↓↓↓

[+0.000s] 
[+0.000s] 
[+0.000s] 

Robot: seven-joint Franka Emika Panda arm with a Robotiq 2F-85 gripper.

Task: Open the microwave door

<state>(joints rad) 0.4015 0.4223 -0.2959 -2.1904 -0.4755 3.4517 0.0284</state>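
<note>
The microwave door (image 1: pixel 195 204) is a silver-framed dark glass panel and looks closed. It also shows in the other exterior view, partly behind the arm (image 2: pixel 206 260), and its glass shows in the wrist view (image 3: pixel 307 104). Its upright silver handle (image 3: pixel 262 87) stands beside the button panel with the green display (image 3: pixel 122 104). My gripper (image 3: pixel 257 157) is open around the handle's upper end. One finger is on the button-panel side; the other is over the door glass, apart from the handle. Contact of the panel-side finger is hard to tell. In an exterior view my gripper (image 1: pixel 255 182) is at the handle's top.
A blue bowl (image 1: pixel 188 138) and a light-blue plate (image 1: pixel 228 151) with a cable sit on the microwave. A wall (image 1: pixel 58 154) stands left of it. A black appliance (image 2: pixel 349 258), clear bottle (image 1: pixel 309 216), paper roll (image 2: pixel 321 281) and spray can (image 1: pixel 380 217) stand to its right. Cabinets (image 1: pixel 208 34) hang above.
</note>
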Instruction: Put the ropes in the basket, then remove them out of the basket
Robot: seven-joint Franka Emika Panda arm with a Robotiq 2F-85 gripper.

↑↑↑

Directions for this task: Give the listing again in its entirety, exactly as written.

Task result:
[+0.000s] 
[+0.000s] 
[+0.000s] 

Robot: seven-joint Franka Emika Panda arm with a Robotiq 2F-85 gripper.

Task: Open the microwave door

<state>(joints rad) 0.4015 0.4223 -0.2959 -2.1904 -0.4755 3.4517 0.0284</state>
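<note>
The microwave door (image 1: pixel 195 204) is a silver-framed dark glass panel and looks closed. It also shows in the other exterior view, partly behind the arm (image 2: pixel 206 260), and its glass shows in the wrist view (image 3: pixel 307 104). Its upright silver handle (image 3: pixel 262 87) stands beside the button panel with the green display (image 3: pixel 122 104). My gripper (image 3: pixel 257 157) is open around the handle's upper end. One finger is on the button-panel side; the other is over the door glass, apart from the handle. Contact of the panel-side finger is hard to tell. In an exterior view my gripper (image 1: pixel 255 182) is at the handle's top.
A blue bowl (image 1: pixel 188 138) and a light-blue plate (image 1: pixel 228 151) with a cable sit on the microwave. A wall (image 1: pixel 58 154) stands left of it. A black appliance (image 2: pixel 349 258), clear bottle (image 1: pixel 309 216), paper roll (image 2: pixel 321 281) and spray can (image 1: pixel 380 217) stand to its right. Cabinets (image 1: pixel 208 34) hang above.
</note>
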Instruction: Put the ropes in the basket, then remove them out of the basket
Robot: seven-joint Franka Emika Panda arm with a Robotiq 2F-85 gripper.

The answer given is complete as it stands.